• Problem statement: When you reach the line containing "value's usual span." in the entries below, start writing out each line exactly, and stop after the line containing "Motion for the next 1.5".

• Task data:
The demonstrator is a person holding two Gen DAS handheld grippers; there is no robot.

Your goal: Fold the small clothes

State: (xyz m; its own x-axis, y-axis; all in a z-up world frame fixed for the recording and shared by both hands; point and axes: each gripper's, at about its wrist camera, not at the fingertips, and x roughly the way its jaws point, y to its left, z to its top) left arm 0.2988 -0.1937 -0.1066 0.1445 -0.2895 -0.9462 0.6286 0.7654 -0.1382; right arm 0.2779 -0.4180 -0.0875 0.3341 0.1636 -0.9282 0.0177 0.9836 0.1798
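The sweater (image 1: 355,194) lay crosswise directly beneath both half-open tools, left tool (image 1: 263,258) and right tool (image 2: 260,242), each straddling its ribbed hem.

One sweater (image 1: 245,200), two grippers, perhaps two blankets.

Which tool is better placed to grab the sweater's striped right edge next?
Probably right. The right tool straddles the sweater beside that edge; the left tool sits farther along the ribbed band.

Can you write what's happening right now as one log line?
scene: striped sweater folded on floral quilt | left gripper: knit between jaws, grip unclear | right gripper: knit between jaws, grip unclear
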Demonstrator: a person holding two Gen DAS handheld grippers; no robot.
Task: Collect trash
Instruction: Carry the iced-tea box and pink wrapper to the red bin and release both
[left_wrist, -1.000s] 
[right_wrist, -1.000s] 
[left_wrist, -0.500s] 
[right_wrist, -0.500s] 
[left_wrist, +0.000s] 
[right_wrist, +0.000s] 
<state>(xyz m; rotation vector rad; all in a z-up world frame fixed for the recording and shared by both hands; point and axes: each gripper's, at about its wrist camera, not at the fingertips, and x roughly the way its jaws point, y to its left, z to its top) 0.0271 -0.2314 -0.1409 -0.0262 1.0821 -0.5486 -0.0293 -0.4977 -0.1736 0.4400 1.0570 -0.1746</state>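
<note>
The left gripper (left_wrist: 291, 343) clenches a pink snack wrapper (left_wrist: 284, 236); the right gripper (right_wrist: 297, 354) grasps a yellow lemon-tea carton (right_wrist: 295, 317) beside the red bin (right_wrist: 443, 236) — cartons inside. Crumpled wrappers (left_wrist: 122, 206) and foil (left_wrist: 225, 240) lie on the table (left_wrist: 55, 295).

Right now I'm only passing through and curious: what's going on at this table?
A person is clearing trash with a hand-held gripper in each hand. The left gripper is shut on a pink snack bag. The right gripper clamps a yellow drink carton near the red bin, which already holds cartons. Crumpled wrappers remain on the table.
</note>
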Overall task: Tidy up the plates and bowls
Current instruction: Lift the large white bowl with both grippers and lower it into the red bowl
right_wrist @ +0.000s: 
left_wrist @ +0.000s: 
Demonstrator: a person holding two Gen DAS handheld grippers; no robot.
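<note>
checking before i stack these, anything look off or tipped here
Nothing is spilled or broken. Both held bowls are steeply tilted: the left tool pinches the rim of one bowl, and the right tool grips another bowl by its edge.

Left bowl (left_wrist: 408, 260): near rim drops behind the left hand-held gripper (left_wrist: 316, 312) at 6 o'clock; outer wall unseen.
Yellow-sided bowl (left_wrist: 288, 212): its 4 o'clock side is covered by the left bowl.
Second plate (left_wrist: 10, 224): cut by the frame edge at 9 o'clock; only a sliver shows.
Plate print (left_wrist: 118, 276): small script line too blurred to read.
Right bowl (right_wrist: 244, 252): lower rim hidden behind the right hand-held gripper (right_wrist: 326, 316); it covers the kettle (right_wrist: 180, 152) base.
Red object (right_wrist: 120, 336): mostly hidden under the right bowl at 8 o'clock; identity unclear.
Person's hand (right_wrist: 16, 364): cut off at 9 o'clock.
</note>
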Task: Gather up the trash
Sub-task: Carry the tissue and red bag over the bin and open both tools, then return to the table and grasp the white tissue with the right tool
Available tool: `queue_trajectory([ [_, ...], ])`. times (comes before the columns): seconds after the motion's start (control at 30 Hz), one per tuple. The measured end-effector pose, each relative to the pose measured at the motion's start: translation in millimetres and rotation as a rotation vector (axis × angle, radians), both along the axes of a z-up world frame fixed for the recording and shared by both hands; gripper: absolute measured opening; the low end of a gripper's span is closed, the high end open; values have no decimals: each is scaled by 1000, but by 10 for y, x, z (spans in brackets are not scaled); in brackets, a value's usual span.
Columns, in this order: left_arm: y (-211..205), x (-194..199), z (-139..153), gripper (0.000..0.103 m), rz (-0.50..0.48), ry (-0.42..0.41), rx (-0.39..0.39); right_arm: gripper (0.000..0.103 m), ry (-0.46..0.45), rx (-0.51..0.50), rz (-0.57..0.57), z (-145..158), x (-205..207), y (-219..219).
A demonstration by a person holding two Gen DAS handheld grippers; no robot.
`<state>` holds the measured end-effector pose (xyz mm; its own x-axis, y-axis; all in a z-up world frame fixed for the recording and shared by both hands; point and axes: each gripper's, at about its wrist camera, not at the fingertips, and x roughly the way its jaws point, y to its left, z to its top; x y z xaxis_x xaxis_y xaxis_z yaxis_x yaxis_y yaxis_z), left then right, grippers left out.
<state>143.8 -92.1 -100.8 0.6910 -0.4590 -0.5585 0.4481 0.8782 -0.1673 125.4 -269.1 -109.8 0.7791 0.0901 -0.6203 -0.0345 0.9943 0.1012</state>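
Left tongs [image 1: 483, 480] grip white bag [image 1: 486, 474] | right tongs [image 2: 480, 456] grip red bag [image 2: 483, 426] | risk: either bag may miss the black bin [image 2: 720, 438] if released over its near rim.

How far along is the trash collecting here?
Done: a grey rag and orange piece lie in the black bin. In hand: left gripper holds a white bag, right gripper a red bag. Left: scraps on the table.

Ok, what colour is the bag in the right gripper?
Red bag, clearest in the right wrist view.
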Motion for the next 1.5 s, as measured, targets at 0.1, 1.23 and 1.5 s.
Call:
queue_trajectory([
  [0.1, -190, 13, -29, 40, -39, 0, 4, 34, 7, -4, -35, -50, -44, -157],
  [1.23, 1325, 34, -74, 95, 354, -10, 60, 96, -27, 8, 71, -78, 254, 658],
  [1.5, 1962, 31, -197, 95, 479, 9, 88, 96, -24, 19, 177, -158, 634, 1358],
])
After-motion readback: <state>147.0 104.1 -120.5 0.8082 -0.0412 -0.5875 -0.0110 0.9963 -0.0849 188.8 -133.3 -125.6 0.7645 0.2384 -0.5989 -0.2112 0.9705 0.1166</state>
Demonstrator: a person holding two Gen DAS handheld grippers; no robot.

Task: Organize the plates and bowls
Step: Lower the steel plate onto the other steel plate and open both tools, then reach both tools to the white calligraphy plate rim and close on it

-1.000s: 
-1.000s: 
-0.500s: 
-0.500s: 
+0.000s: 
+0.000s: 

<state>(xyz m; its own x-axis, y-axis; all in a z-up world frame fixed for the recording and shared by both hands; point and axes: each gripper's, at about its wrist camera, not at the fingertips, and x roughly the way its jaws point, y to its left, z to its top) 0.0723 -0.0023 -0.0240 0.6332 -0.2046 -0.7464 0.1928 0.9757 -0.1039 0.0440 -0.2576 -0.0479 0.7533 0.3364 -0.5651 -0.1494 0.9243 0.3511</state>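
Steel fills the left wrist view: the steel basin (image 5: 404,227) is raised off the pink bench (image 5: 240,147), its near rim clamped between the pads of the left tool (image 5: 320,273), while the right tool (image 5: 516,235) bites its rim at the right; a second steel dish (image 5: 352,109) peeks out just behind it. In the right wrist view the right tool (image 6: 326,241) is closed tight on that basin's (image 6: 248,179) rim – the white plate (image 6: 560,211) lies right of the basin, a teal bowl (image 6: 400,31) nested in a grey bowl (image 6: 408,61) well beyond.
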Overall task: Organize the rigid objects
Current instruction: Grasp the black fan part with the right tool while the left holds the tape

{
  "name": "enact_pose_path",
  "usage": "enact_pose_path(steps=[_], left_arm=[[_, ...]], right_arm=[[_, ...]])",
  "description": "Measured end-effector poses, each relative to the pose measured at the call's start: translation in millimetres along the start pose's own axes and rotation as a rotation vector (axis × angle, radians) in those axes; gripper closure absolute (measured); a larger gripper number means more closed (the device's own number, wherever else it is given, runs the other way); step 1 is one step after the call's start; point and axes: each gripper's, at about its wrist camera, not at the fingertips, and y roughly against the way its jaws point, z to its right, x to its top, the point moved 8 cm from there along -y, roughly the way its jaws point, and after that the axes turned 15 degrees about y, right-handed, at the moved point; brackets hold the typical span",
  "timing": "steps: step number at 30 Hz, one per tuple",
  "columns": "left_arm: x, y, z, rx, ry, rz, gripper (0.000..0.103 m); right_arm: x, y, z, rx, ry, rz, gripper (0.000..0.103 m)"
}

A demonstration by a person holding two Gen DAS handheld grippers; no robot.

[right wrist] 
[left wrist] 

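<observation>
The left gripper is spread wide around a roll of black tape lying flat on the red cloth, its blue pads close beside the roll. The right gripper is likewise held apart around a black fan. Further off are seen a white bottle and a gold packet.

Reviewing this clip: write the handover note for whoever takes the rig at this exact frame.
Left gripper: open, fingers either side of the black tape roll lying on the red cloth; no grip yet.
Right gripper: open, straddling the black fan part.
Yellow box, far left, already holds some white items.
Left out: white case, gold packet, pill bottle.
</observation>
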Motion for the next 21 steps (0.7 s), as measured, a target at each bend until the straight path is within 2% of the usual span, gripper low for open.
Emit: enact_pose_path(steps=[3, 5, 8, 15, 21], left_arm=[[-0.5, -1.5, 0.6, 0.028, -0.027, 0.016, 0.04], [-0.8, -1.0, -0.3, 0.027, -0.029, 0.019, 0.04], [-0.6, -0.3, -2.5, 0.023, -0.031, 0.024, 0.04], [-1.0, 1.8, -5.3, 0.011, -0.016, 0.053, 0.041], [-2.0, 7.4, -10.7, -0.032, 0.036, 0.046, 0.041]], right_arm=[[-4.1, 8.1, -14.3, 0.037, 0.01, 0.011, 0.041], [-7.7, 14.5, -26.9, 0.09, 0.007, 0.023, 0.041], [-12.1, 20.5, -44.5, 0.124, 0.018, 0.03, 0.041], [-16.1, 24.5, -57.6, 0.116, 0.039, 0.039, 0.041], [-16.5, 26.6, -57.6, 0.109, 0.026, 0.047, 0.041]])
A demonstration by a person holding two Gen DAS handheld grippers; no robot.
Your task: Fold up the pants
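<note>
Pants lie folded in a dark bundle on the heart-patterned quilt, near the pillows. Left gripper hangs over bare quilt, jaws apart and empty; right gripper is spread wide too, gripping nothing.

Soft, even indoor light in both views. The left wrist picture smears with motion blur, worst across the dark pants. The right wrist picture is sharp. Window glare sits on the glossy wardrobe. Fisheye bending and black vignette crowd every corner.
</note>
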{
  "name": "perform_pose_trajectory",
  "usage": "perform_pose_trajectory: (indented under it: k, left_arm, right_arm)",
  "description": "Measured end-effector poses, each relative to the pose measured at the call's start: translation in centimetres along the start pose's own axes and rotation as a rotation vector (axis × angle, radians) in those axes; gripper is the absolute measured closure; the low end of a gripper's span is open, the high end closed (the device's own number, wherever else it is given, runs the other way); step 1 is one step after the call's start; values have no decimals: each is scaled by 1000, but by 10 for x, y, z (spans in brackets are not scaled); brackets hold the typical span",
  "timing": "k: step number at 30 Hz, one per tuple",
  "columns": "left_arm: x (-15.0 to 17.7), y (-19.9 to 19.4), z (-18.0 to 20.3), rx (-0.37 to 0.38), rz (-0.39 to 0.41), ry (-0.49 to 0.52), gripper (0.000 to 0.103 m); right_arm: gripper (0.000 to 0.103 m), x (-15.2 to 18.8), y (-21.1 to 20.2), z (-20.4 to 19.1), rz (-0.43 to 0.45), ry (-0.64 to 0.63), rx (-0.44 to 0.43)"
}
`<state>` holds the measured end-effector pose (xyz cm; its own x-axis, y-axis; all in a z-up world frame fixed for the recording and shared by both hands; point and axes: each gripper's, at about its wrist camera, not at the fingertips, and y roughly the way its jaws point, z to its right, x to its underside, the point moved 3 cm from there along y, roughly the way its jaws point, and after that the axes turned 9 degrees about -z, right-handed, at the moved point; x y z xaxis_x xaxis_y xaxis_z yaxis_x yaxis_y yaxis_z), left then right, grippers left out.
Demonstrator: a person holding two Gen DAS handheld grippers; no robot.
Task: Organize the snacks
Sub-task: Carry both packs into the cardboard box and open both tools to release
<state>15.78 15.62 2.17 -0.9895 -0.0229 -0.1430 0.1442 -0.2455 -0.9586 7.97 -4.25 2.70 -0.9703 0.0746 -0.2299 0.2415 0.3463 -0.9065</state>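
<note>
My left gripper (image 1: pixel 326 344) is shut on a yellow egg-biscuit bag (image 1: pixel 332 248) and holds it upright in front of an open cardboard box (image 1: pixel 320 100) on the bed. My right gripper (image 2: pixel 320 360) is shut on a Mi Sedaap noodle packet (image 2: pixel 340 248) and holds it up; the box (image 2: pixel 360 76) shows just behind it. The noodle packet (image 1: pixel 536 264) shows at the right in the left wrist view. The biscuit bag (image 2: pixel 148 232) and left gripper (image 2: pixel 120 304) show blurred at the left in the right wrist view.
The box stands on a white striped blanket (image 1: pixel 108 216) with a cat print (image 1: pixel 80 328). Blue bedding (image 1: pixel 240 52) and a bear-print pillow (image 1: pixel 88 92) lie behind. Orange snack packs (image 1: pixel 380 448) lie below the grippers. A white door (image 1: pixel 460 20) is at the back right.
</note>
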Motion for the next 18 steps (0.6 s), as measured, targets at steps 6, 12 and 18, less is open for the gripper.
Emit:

• The completed task:
Available tool: `queue_trajectory([ [_, ...], ])`. times (comes before the columns): seconds after the motion's start (control at 30 Hz), one per tuple. The measured end-effector pose, each relative to the pose measured at the motion's start: translation in millimetres and rotation as a rotation vector (axis × angle, radians), both along the axes of a z-up world frame fixed for the recording and shared by both hands; gripper: absolute measured opening; the low end of a gripper's span is closed, the high end open; values have no decimals: each is scaled by 1000, but by 10 for y, x, z (spans in brackets are not scaled); in brackets, a value's usual span.
Columns, in this order: left_arm: y (-211..205), x (-194..199), z (-139..153), gripper (0.000..0.103 m), rz (-0.50..0.48), ry (-0.42..0.41), rx (-0.39..0.39); right_arm: gripper (0.000..0.103 m), ry (-0.46..0.45), rx (-0.51..0.50), rz (-0.57..0.57), z (-145..158), x (-205..207), y (-219..219).
A demonstration by a person holding two Gen DAS handheld grippers; no robot.
`<state>` holds the measured end-effector pose (xyz mm; its own x-axis, y-axis; all in a z-up world frame fixed for the recording and shared by both hands; point and axes: each gripper's, at about its wrist camera, not at the fingertips, and x roughly the way its jaws point, y to its left, z to its top; x y z xaxis_x xaxis_y xaxis_z yaxis_x yaxis_y yaxis_z), left then right, grippers left out.
<state>143.8 -92.1 -100.8 0.6910 -0.4590 -0.5585 0.4481 0.8782 -0.1673 125.4 -269.1 -109.8 0.7791 0.0901 -0.6203 -0.0345 0.9943 0.1012</state>
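Left tongs [image 1: 483, 480] grip white bag [image 1: 486, 474] | right tongs [image 2: 480, 456] grip red bag [image 2: 483, 426] | risk: either bag may miss the black bin [image 2: 720, 438] if released over its near rim.

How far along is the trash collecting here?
Done: a grey rag and orange piece lie in the black bin. In hand: left gripper holds a white bag, right gripper a red bag. Left: scraps on the table.

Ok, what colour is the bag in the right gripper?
Red bag, clearest in the right wrist view.
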Motion for the next 1.5 s, as measured, targets at 0.1, 1.23 and 1.5 s.

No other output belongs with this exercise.